▶ Task brief:
Tally the lines in the records below that contain "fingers" and return only the result.
---------- Recorded data ----------
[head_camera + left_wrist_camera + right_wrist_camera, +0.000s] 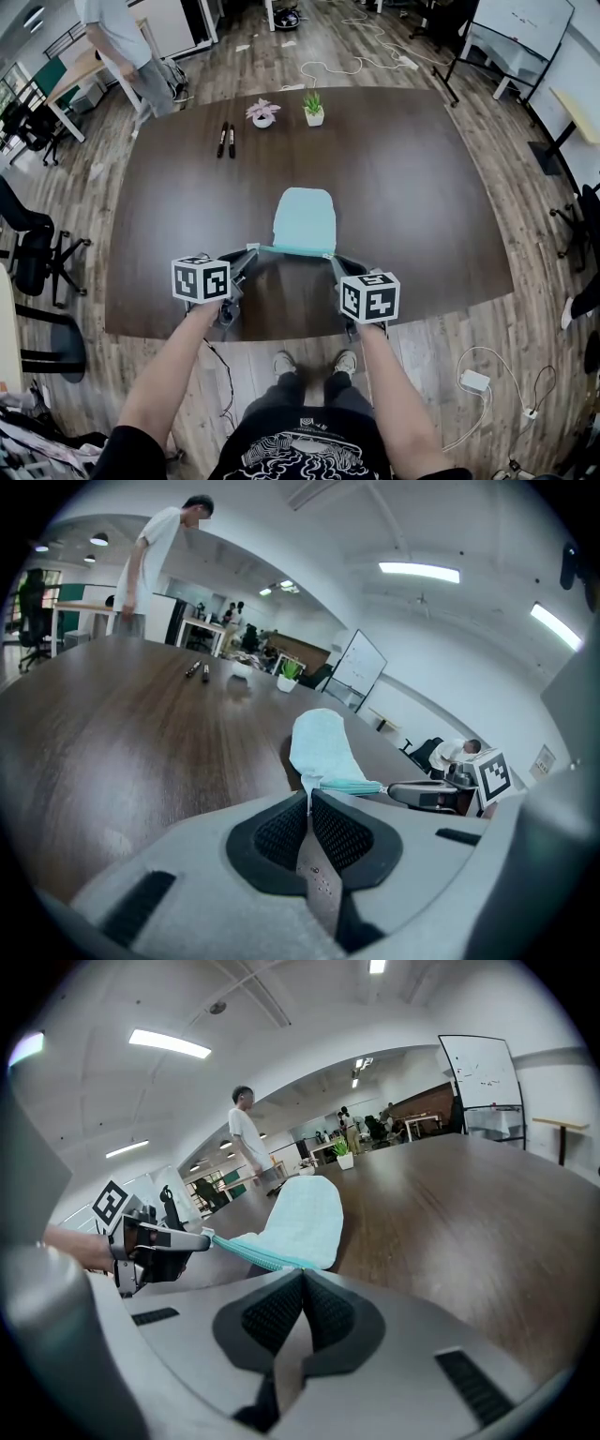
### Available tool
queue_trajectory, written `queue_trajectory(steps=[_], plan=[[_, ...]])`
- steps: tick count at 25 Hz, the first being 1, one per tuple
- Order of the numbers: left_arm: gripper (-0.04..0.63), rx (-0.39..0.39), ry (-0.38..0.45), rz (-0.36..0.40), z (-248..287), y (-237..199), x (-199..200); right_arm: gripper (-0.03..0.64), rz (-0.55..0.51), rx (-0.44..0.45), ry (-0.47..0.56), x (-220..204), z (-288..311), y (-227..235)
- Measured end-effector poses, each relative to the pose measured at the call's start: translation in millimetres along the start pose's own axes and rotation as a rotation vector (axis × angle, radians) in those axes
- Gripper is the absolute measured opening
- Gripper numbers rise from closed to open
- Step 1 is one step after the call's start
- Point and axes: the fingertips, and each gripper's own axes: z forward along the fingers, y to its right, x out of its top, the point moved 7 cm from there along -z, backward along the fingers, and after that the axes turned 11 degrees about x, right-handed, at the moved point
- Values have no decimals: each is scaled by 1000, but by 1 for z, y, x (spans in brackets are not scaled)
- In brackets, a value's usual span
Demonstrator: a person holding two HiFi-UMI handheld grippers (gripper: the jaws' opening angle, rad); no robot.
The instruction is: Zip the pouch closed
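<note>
Now, left tool [309, 797]: I am clamping it shut on the left corner of the pouch [304, 217], and its jaws are meeting on a thin fold of pale fabric.
Right tool [300, 1273]: I am pinching it closed on the opposite corner, at the other end of the zipper edge [292, 250]. Whether the slider is sitting between the jaws, I cannot tell.
Pouch: light teal, it is lying on the dark wooden table [422, 187] straight in front of me, its rounded end pointing away from me.
Zipper edge: a darker teal strip, it is stretching taut between my two tools along the pouch's near side. How much of it is zipped, I cannot tell.
Marker cubes: one is riding on each tool, left [201, 279] and right [369, 296], above the table's near rim.
Far side: two pens [226, 140] are lying side by side, and two small potted plants [314, 109] are standing just beside them, well apart from the pouch.
Background: a person [122, 37] is standing beyond the table's far left corner.
</note>
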Motion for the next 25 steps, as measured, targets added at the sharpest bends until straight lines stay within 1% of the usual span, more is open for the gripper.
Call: queue_trajectory(steps=[5, 10, 13, 18, 25], plan=[[21, 9, -5, 3, 1, -2, -2, -2, -3, -10, 4, 1, 0, 3], [21, 10, 0, 2, 2, 4, -4, -2, -3, -43, 13, 2, -5, 7], [21, 0, 1, -12, 3, 6, -4, 0, -2, -44, 18, 2, -5, 8], [21, -4, 5, -13, 3, 8, -4, 0, -2, -51, 18, 1, -5, 9], [21, -11, -17, -4, 4, 12, -12, 3, -12, -64, 4, -1, -8, 10]])
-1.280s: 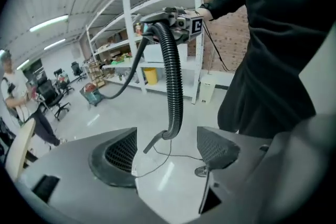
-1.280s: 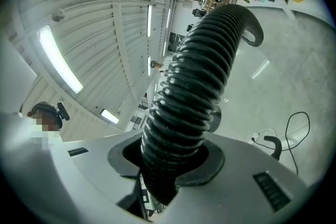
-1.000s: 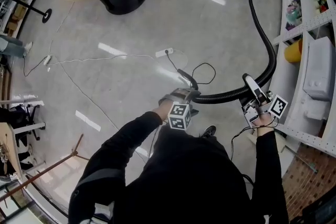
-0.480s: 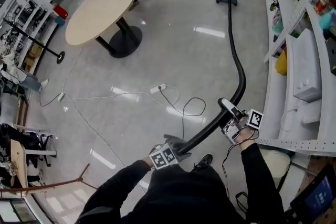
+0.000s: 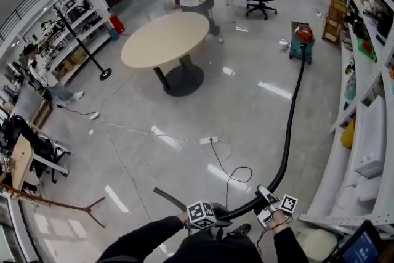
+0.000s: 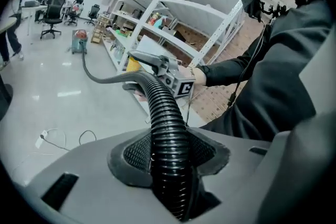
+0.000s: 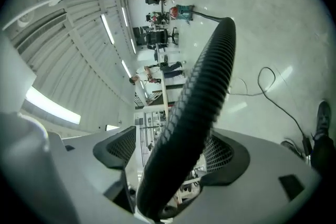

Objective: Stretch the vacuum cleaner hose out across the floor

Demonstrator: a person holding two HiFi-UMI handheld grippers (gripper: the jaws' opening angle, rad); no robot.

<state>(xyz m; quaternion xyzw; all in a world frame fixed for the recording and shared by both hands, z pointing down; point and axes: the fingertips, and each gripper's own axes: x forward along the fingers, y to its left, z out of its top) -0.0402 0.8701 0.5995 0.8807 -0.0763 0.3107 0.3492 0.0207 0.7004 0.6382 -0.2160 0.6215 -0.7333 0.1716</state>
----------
▶ Reply to the exercise:
2